**Task directions:** Leave the pictures out and quote every line from the start of the listing to the line with "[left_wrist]", inclusive.

-- Recorded data follows --

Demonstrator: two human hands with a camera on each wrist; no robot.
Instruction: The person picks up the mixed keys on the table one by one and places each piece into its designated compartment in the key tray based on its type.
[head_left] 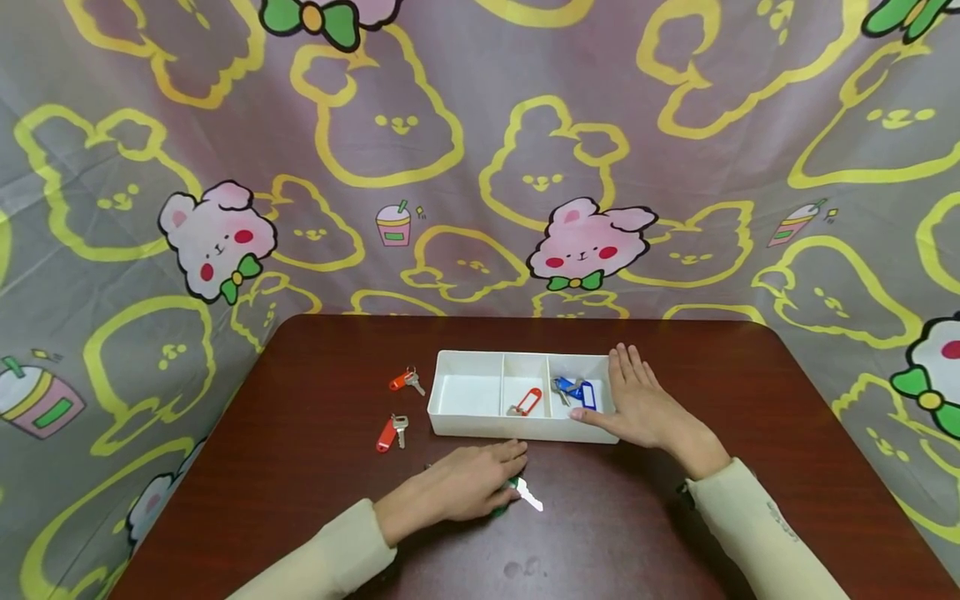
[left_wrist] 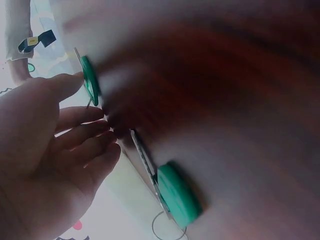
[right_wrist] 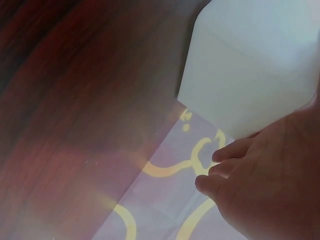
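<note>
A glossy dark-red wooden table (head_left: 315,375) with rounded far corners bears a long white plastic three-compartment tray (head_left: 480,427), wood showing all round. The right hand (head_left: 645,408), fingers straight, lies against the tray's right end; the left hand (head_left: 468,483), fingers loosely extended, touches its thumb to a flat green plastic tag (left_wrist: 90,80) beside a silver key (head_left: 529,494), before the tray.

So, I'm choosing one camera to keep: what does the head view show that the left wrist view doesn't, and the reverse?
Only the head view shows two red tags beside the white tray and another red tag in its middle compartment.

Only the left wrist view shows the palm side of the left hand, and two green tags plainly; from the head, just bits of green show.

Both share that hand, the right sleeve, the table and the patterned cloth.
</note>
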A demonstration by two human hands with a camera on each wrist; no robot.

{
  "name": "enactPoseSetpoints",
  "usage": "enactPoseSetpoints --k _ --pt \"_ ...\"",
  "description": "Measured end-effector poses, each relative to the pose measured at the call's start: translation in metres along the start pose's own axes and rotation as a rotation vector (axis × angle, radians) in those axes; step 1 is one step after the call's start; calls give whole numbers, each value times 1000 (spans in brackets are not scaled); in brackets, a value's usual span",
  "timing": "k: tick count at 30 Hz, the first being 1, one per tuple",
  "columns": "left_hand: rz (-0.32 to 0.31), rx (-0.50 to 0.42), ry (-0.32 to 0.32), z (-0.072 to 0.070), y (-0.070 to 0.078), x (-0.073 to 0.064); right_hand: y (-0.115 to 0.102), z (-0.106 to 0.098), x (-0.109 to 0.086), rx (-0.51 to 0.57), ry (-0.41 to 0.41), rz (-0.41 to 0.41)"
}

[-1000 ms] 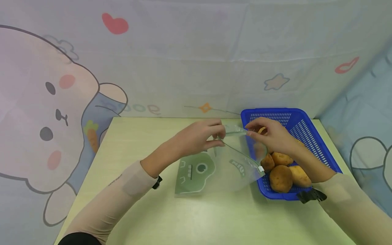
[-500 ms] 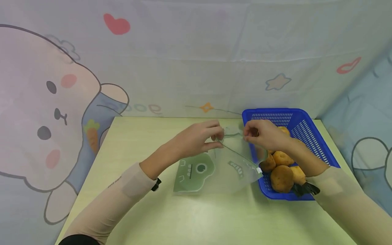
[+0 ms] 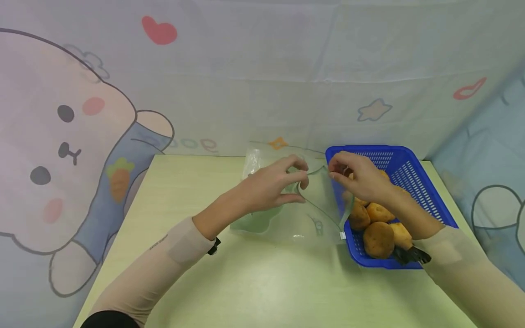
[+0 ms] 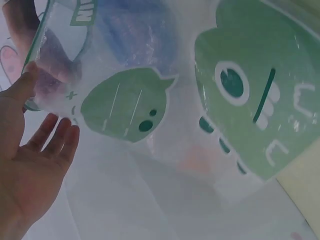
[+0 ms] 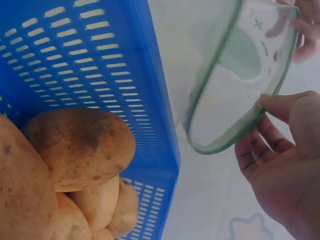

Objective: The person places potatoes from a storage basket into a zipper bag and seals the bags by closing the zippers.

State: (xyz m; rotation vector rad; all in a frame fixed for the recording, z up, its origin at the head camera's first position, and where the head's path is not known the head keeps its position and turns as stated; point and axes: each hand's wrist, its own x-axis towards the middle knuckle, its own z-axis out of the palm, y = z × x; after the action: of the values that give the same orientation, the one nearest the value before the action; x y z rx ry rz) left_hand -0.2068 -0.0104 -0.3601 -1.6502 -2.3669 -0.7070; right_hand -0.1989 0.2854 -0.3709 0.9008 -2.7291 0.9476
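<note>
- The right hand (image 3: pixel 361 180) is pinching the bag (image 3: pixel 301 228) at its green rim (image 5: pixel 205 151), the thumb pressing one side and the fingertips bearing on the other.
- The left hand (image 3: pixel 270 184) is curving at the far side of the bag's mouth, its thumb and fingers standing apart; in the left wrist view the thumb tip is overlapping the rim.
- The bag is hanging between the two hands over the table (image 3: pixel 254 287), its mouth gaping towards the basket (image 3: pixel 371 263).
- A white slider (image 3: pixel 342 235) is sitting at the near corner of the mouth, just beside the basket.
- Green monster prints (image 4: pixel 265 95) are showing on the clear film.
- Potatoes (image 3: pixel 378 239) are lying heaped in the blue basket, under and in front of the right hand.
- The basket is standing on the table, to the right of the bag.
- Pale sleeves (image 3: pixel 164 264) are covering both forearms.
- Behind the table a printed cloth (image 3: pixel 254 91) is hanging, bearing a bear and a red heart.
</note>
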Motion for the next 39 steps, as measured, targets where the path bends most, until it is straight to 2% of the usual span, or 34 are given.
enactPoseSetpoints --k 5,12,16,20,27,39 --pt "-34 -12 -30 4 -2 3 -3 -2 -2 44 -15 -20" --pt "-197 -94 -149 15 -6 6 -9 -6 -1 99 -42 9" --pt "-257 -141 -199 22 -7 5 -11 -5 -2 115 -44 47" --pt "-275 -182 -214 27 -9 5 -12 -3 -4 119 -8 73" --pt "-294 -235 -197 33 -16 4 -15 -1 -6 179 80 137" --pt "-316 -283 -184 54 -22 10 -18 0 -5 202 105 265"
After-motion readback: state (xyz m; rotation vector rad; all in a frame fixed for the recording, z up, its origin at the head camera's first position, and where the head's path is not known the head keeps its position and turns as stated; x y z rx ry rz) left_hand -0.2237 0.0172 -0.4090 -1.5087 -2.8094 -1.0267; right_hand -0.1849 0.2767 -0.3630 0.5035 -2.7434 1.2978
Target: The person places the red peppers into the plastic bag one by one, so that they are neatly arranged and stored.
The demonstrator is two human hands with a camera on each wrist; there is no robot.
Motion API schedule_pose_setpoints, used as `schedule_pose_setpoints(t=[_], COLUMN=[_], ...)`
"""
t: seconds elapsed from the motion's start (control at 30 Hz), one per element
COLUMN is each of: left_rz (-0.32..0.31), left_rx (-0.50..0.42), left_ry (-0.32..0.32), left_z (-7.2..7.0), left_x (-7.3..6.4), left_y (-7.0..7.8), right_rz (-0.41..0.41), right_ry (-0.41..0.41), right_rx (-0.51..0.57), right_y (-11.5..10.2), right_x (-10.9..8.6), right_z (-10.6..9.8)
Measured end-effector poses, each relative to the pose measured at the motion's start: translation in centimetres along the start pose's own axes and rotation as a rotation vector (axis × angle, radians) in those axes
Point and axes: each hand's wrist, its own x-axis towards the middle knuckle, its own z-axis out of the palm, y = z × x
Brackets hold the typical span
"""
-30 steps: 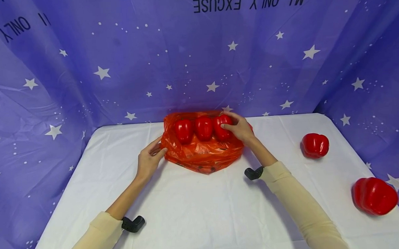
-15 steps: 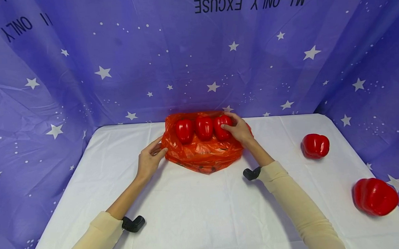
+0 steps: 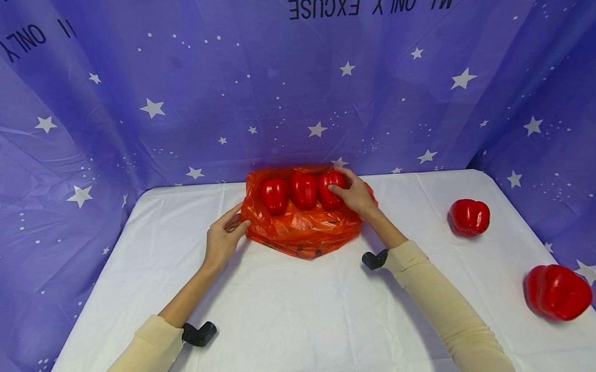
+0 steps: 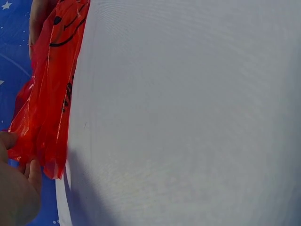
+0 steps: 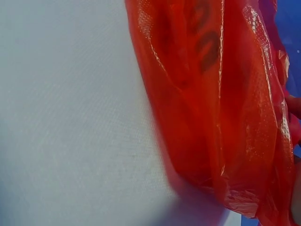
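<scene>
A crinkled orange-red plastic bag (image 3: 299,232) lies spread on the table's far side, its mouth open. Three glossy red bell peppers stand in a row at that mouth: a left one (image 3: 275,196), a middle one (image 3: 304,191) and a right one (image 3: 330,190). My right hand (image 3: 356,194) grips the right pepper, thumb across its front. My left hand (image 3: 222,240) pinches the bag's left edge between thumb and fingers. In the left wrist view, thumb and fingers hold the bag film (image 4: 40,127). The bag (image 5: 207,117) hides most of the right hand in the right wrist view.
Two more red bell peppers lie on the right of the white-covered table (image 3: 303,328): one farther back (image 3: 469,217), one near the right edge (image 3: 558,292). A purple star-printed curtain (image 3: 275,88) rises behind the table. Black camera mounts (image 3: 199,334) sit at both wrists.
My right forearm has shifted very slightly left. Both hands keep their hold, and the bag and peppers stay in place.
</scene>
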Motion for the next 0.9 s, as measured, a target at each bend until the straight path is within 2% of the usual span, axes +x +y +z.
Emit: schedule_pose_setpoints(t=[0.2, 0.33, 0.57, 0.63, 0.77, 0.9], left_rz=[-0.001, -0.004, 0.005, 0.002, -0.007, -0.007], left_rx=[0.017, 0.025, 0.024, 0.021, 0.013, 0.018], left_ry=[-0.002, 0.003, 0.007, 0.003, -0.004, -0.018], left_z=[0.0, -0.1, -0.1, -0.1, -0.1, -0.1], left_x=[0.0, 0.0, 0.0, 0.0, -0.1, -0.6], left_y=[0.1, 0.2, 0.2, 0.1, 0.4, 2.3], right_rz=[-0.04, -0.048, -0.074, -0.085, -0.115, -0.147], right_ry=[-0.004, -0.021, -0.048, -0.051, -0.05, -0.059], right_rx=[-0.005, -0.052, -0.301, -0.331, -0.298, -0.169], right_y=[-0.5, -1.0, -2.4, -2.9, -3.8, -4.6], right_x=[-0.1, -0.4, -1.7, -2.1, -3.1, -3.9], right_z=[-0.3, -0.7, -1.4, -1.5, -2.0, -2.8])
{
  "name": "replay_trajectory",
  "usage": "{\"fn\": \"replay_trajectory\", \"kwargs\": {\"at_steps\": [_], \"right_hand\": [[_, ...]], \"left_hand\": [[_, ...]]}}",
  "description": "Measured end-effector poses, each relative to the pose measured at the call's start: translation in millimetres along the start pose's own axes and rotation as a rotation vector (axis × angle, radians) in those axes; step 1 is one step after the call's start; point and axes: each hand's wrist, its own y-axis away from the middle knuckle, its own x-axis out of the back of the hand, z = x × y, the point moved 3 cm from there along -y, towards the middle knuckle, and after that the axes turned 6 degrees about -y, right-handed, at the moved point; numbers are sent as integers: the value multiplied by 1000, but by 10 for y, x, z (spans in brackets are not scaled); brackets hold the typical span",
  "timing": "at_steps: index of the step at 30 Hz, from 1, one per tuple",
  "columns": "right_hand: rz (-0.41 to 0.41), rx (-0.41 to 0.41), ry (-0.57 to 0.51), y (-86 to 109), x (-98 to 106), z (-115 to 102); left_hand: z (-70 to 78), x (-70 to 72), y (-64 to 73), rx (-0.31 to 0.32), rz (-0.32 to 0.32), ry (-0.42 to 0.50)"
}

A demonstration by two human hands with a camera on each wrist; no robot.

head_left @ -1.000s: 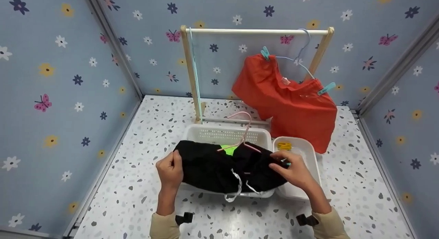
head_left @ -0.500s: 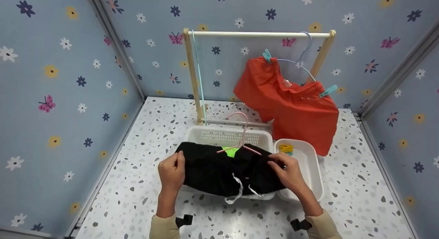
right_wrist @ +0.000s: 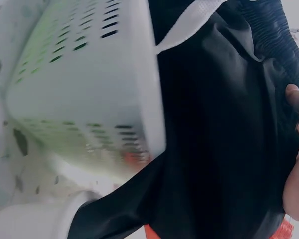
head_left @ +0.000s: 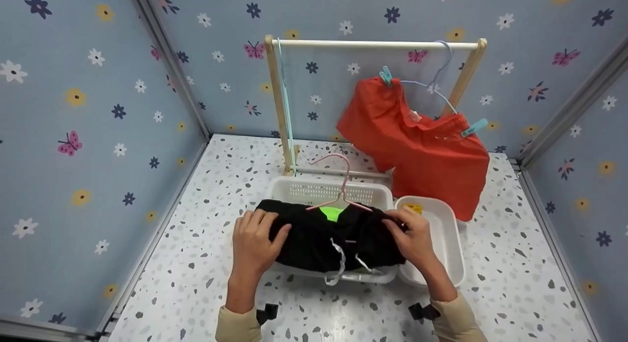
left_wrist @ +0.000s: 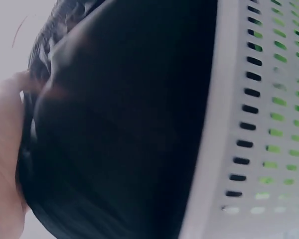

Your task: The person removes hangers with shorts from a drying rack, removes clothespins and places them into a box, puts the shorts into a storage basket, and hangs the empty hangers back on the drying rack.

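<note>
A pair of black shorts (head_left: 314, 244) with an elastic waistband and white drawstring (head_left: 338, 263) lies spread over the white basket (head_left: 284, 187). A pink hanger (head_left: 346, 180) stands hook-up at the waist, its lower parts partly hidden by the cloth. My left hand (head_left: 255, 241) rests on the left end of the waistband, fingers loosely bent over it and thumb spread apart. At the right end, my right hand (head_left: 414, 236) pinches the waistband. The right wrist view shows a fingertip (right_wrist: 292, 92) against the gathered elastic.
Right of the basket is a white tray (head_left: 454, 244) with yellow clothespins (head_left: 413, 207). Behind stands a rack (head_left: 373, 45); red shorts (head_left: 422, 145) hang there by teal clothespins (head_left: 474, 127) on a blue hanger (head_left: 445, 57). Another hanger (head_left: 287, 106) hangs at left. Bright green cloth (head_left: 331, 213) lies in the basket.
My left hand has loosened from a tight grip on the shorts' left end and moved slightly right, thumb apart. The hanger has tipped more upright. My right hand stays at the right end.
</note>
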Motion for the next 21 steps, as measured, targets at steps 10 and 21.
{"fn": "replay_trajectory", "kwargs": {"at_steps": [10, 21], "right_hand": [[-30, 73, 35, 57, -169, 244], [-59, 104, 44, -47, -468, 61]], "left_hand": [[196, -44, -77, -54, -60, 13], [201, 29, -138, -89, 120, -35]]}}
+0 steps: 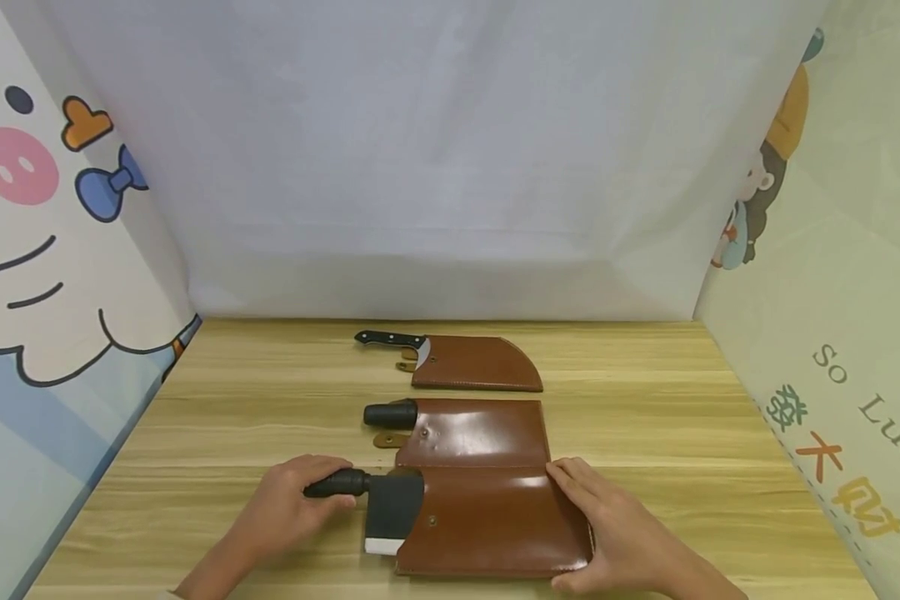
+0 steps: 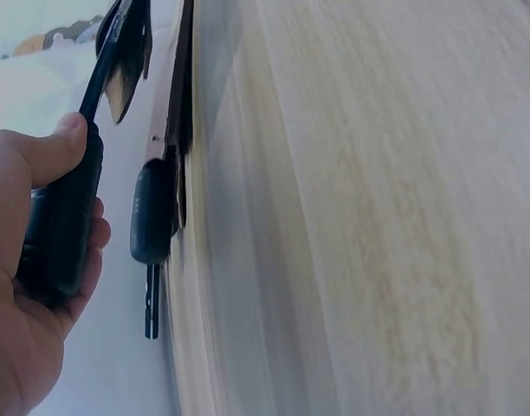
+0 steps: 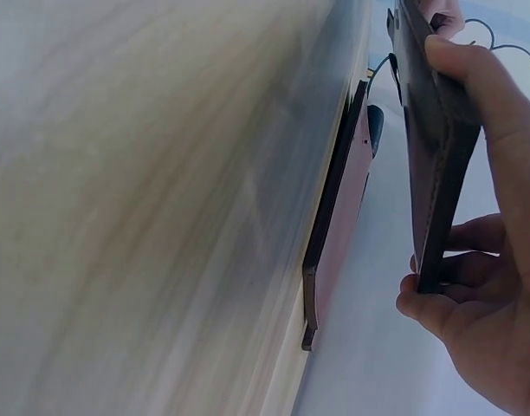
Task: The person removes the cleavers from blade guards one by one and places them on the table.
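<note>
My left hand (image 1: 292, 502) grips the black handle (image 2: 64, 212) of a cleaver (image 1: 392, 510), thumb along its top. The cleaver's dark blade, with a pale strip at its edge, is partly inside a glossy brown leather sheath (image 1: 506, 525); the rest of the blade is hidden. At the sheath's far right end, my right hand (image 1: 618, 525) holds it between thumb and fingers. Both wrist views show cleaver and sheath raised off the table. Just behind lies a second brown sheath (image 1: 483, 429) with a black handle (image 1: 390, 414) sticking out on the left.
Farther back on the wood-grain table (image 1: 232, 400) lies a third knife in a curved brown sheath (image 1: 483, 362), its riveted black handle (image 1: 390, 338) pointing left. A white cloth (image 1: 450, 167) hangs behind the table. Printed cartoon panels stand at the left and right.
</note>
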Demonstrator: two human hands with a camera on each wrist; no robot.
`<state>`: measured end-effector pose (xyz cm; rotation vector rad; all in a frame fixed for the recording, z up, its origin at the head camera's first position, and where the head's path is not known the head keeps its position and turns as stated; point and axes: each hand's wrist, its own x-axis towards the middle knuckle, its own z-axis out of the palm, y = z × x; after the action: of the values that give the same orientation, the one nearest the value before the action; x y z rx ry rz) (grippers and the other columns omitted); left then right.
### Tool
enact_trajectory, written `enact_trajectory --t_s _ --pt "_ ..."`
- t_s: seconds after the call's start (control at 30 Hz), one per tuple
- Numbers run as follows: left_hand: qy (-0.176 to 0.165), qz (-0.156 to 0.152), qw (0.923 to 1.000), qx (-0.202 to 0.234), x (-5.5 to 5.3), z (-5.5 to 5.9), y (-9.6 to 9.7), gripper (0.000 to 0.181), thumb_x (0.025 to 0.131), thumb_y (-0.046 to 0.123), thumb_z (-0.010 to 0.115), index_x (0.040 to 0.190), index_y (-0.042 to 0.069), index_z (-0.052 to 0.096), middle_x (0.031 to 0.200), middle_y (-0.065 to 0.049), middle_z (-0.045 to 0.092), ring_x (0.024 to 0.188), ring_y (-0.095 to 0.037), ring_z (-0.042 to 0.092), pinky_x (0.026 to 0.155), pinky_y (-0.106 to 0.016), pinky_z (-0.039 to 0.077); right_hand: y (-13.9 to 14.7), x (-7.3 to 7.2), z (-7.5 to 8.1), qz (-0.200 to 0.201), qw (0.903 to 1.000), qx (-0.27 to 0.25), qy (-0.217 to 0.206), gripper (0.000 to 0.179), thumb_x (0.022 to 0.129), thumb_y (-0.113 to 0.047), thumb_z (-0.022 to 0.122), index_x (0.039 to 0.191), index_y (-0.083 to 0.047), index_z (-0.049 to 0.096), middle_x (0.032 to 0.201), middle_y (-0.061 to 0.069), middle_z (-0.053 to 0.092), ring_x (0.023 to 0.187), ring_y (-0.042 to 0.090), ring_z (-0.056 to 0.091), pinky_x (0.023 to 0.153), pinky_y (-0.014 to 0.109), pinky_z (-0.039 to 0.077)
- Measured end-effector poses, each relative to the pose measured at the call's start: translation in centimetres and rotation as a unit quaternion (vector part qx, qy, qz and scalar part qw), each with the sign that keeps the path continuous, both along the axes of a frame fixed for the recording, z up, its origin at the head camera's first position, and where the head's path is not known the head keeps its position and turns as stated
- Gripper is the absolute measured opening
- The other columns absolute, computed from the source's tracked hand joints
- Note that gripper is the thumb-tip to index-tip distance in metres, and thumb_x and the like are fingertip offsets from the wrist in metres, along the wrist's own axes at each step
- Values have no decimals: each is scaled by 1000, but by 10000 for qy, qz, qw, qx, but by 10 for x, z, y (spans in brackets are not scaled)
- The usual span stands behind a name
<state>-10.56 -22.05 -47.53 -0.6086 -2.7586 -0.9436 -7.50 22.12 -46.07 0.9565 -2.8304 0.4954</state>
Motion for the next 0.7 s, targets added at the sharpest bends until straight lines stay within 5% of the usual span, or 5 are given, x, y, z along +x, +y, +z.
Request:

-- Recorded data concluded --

**Written answer:**
Demonstrator: two human hands with a camera on each wrist; no robot.
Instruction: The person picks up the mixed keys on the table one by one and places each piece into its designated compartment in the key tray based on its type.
[head_left] 
[left_wrist] 

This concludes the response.